# Planted 2.5 low maintenance



## mikeb210 (Oct 17, 2007)

Hi all. I started this 2.5g around the holidays and its grown in a bit so I figured I'd post a few pictures. 

Here is my initial set up


And initial planting 12-21-09


Here is a picture of how it looks now. 


I'm going to give the D. diandra another month or so to start growing, otherwise its coming out of there. The plants are Taxiphyllum sp. and U. graminifolia. I dose Excel at about 2x per day. No other ferts or anything. I'm open to suggestions on how to make it better. Thanks!

-Mike


----------



## DreamProductions (Jan 14, 2010)

Wow very nice tank. Looks very peaceful.
Plan on putting some small fish in or shrimps?


----------



## shane3fan (Nov 2, 2009)

DreamProductions said:


> Wow very nice tank. Looks very peaceful.
> Plan on putting some small fish in or shrimps?


He has some CPDs in there. I would love to get some of those--they look so cool in a tank like that. I wonder what a 10 gallon with about 40 of em in it would be like? LOL.


----------



## mikeb210 (Oct 17, 2007)

The CPDs are actually in my 20L now, but I was debating on CRS or some chili rasboras.

The tank is already swamped with snails. I don't know why they multiplied so fast but I must have 50 of them already. I don't mind them in bigger tanks but in a little one, they are big enough to be distracting. 

Maybe I'll do a few A. helenas and then get a few of the chilis if I can find them local. Frank's is a tad expensive on shipping so I'll be at the mercy of the LFS. Worst case scenario, I have some cherries that wouldn't mind that tank. We will see.


----------



## hybridtheoryd16 (Mar 20, 2009)

Thats very nice looking.

How much excel are you useing daily? 
Also what lighting are you useing on a daily basis?

And does the flame moss need frequent trimmings or does it stay pretty low in your set up?


----------



## mikeb210 (Oct 17, 2007)

Thanks for the kind words.
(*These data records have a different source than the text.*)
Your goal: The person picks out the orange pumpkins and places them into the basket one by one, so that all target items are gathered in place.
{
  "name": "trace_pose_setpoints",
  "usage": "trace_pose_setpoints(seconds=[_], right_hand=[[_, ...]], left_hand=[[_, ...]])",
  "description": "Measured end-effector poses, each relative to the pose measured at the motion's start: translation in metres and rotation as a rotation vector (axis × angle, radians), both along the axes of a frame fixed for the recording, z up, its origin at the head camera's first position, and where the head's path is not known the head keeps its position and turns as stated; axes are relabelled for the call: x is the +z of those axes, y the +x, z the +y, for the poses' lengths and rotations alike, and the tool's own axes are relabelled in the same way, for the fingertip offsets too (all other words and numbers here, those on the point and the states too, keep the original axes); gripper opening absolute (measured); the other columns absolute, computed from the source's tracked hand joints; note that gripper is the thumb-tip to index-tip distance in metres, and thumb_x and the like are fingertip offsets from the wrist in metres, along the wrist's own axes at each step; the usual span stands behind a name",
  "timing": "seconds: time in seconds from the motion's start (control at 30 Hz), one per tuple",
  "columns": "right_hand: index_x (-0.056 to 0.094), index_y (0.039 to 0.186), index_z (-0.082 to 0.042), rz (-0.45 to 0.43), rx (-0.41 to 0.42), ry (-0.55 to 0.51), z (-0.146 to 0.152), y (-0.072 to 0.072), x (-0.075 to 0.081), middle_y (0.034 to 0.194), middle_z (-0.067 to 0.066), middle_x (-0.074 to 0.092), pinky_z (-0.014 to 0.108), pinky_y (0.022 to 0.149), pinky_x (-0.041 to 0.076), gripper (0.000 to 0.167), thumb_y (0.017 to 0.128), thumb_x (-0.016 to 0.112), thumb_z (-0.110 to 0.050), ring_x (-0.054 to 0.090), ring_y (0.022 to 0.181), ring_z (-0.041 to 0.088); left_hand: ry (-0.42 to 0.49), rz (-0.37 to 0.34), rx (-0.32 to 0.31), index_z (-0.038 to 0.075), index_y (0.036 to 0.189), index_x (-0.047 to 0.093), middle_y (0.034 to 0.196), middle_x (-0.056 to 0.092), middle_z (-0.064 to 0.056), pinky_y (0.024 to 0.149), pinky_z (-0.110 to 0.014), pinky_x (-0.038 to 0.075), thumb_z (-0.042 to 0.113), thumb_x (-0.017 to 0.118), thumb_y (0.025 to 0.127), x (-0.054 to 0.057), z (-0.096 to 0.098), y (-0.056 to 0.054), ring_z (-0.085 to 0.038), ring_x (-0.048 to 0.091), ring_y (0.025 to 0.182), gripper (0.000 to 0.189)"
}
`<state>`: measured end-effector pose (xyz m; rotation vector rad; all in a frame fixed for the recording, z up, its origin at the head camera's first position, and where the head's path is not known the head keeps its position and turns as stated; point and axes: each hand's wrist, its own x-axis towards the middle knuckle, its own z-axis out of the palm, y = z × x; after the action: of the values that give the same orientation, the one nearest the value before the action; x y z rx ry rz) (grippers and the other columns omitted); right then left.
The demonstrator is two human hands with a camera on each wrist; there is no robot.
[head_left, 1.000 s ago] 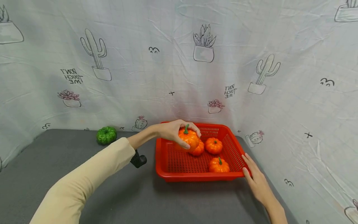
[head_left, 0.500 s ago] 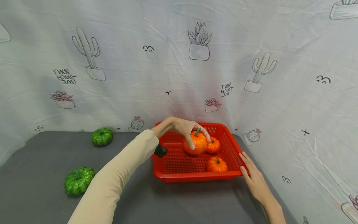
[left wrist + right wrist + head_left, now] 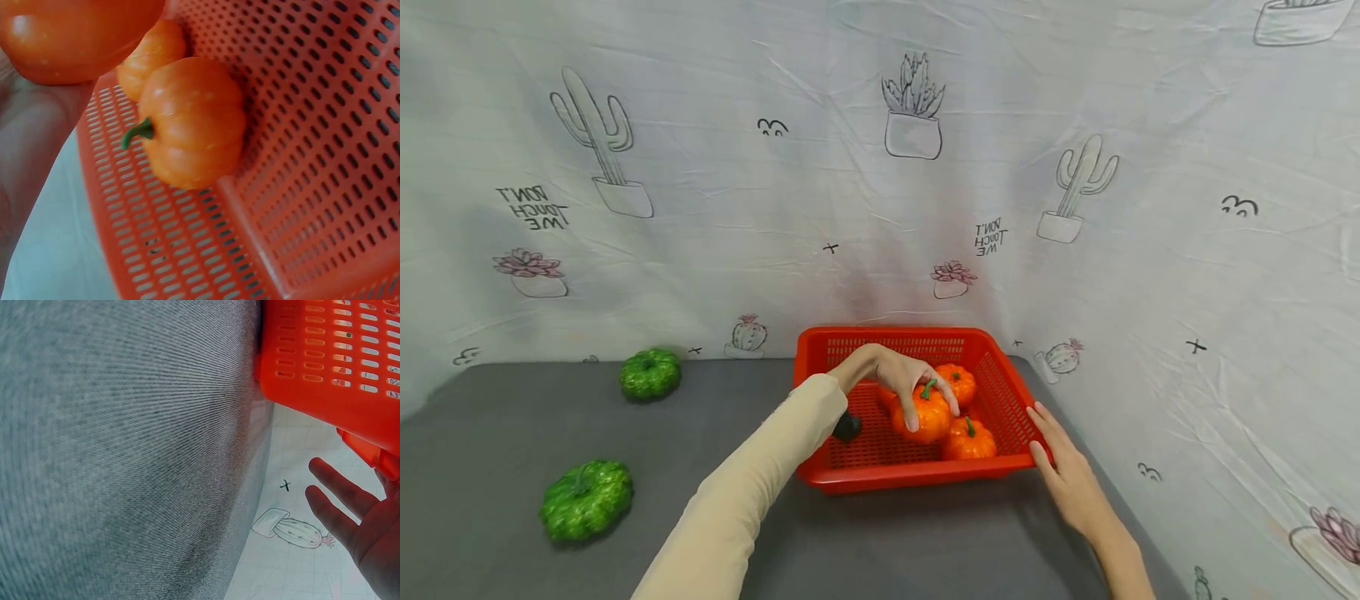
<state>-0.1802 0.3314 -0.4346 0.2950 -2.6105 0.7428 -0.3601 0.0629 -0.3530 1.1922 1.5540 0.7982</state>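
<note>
My left hand (image 3: 895,373) grips an orange toy pumpkin (image 3: 931,419) with a green stem, holding it inside the red plastic basket (image 3: 910,477), low over its floor. Two other orange pumpkins lie in the basket, one at the back (image 3: 958,383) and one near the front (image 3: 972,442); part of another shows behind the left hand. In the left wrist view the held pumpkin (image 3: 75,37) fills the top left corner, against the palm. My right hand (image 3: 1070,483) touches the basket's front right corner, its fingers extended along the outside, as the right wrist view also shows.
Two green pumpkins sit on the grey tabletop to the left, one at the back (image 3: 651,373) and one nearer (image 3: 587,502). A white curtain (image 3: 715,250) with cactus drawings hangs behind and to the right of the basket. A black wrist device (image 3: 847,427) shows below the left wrist.
The left hand has carried its pumpkin from the basket's back left toward the front pumpkin, and lower. The right hand keeps its place at the corner. The view has turned slightly right.
</note>
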Motion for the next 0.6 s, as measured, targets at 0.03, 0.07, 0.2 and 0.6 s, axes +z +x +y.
trace_pose_setpoints(seconds=[0.03,0.07,0.2,0.6], right_hand=[[0.039,0.147,-0.011,0.002,0.001,-0.002,-0.001,0.0,0.0,0.153,0.011,0.031,0.062,0.096,0.035,0.05,0.1,0.051,-0.018,0.038,0.131,0.036],[0.039,0.147,-0.01,0.002,0.001,0.0,-0.001,-0.001,-0.001,0.153,0.011,0.032,0.063,0.096,0.035,0.05,0.1,0.051,-0.018,0.037,0.131,0.036],[0.039,0.147,-0.009,-0.004,0.001,-0.007,-0.003,-0.002,-0.001,0.152,0.014,0.032,0.063,0.097,0.034,0.05,0.1,0.051,-0.019,0.037,0.132,0.037],[0.038,0.148,-0.01,0.0,-0.009,-0.002,0.0,-0.002,-0.001,0.153,0.011,0.031,0.063,0.096,0.034,0.05,0.1,0.05,-0.02,0.036,0.133,0.036]], left_hand=[[-0.01,0.014,-0.001,-0.002,0.135,0.051,0.148,0.036,-0.011,0.104,-0.027,0.036,-0.01,0.067,0.082,-0.003,0.0,0.0,-0.008,0.036,0.128,0.056],[-0.021,0.028,0.001,0.0,0.134,0.053,0.147,0.037,-0.008,0.104,-0.026,0.035,-0.009,0.068,0.082,-0.007,0.0,0.0,-0.007,0.033,0.129,0.055],[-0.106,0.025,-0.006,0.005,0.132,0.056,0.142,0.04,0.001,0.103,-0.024,0.034,-0.009,0.069,0.081,-0.019,0.001,0.003,-0.005,0.032,0.127,0.054],[-0.186,0.112,0.053,0.016,0.125,0.063,0.143,0.035,0.009,0.106,-0.024,0.027,-0.003,0.077,0.077,-0.042,-0.003,0.002,-0.005,0.021,0.134,0.053]])
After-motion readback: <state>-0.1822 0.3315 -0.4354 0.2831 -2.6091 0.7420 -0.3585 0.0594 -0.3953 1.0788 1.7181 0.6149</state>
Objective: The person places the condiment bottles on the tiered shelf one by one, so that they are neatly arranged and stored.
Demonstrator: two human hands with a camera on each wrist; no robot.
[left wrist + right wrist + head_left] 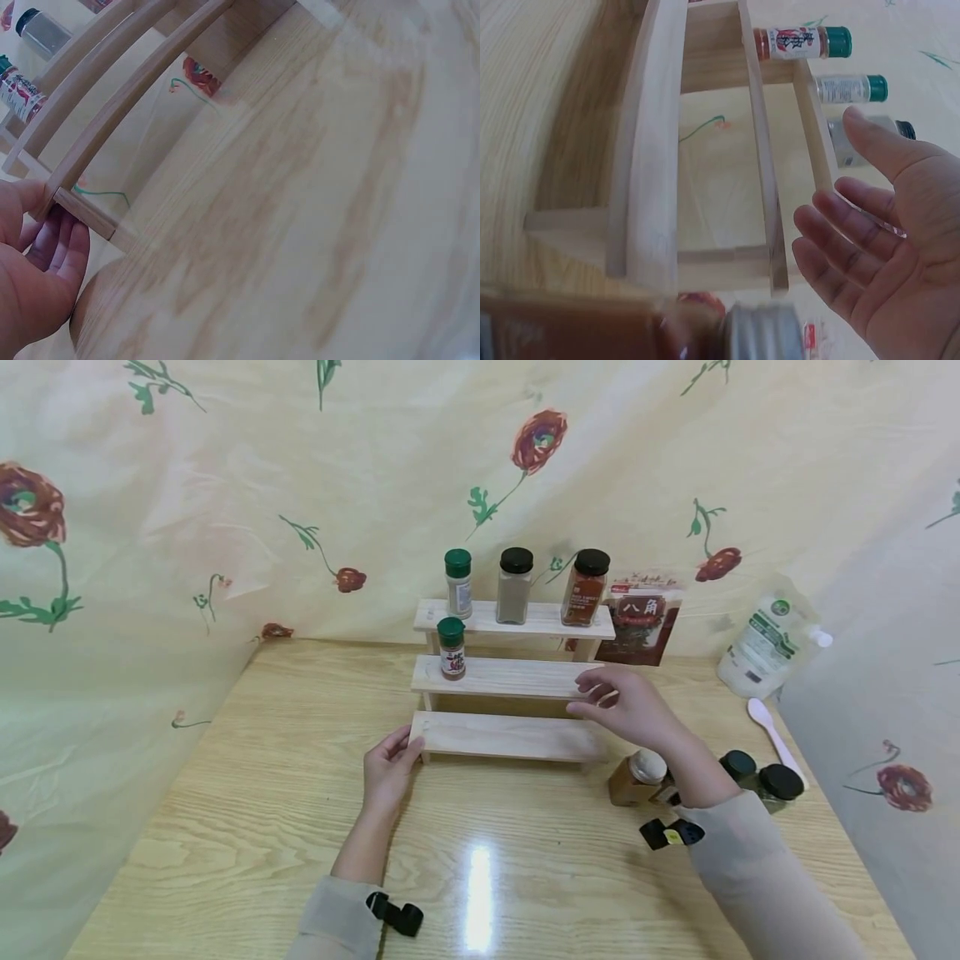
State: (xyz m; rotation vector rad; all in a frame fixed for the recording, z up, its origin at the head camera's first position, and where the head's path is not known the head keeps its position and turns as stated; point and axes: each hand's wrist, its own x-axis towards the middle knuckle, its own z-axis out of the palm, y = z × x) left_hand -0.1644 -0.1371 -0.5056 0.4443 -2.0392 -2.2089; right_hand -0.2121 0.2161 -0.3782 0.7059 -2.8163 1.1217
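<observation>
A wooden three-tier spice rack (510, 732) stands against the floral backdrop. My left hand (387, 768) grips the left end of its lowest tier, thumb on the board and fingers curled beneath, as the left wrist view shows. By the right end of the middle tier is my right hand (626, 706), fingers relaxed, holding nothing. On the middle tier's left stands a green-capped spice jar (452, 649). Along the top tier are another green-capped jar (458, 583), a black-capped jar of greyish contents (514, 587) and a black-capped jar of red powder (584, 589).
Right of the rack stand a silver-capped jar (637, 777) and dark-capped jars (780, 785), partly hidden by my right forearm. Farther back are a dark red packet (639, 622), a white spouted pouch (768, 639) and a white spoon (776, 735).
</observation>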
I put around 4 mL Excel each day. The light is a 27w desk lamp. I trimmed the moss once but everything is growing slow and steady. I was going for low maintenance and so far its working. 



hybridtheoryd16 said:


> Thats very nice looking.
> 
> How much excel are you useing daily?
> Also what lighting are you useing on a daily basis?
> ...


----------



## MrJG (Feb 21, 2007)

That looks great man. Is it a de-rimmed tank or did you buy it like that?


----------



## mikeb210 (Oct 17, 2007)

Yeah its my third attempt of it. I cracked the first two. It still has a little bit of silicone at the bottom but it will do.



MrJG said:


> That looks great man. Is it a de-rimmed tank or did you buy it like that?


----------



## Damian (Jun 17, 2009)

mikeb210 said:


> Yeah its my third attempt of it. I cracked the first two. It still has a little bit of silicone at the bottom but it will do.


Tank looks good! And I broke three tanks trying to derim a 2.5 and gave up. Wish I hadn't though. I really like the way it looks. Any advice?


----------



## mikeb210 (Oct 17, 2007)

Just go slow. The 2.5 is especially fragile because of how thin the glass is, but its well worth it. I used a box cutter and then just the razor after the rim was off.



Dream2MkBlve said:


> Tank looks good! And I broke three tanks trying to derim a 2.5 and gave up. Wish I hadn't though. I really like the way it looks. Any advice?


----------



## actioncia (Jun 9, 2005)

Nice looking tank indeed. Is that moss you've got in the foreground?


----------



## mikeb210 (Oct 17, 2007)

Yes its moss. I'm not sure if its java or flame or any of the other varieties, but I think its java. I tied it to flat stones w/ fishing line and its grown out enough to where the stones are intertwined now. I'm hoping for the ug to replace it, but only time will tell how that goes.



actioncia said:


> Nice looking tank indeed. Is that moss you've got in the foreground?


----------



## Morainy (Feb 8, 2010)

This is a beautiful tank. I really like that moss. Is it all attached to little stones, or is some of it growing on the substrate now? I'd like to start a tank with moss like this, but have no idea how to keep it in place.


----------



## AlexXx (Dec 1, 2009)

wow! A++++ so amazing. UG looks so amazing.


----------



## mikeb210 (Oct 17, 2007)

Thank you for the kind words :smile:. I'm still trying to make this tank better. 

Yes I tied the moss via 2# fishing line to the stones and then just lined them up. The moss has now grown intertwined and I suspect that lifting one stone will pull the ones next to it up as well. 

I think the following method would work better though, as with mine it is a bit difficult to get the line to hold its place on the smooth stones:

Take a shower puff and unravel it. Cut a piece of it about 4"x4". Spread some of the moss on the stone and then stretch the netting over it. Fasten it underneath with a plastic zip tie. 

It should look like this:



Jason Baliban did a fantastic step by step on this method, but I can't find it right now. I'm using it for Riccia currently and it is working quite well. 

Good luck



Morainy said:


> This is a beautiful tank. I really like that moss. Is it all attached to little stones, or is some of it growing on the substrate now? I'd like to start a tank with moss like this, but have no idea how to keep it in place.


----------



## mikeb210 (Oct 17, 2007)

Thanks, I'm still waiting to see how it goes over the long term. I'm having issues with the UG in two other tanks so I'm happy its going well in this one. 



AlexXx said:


> wow! A++++ so amazing. UG looks so amazing.


----------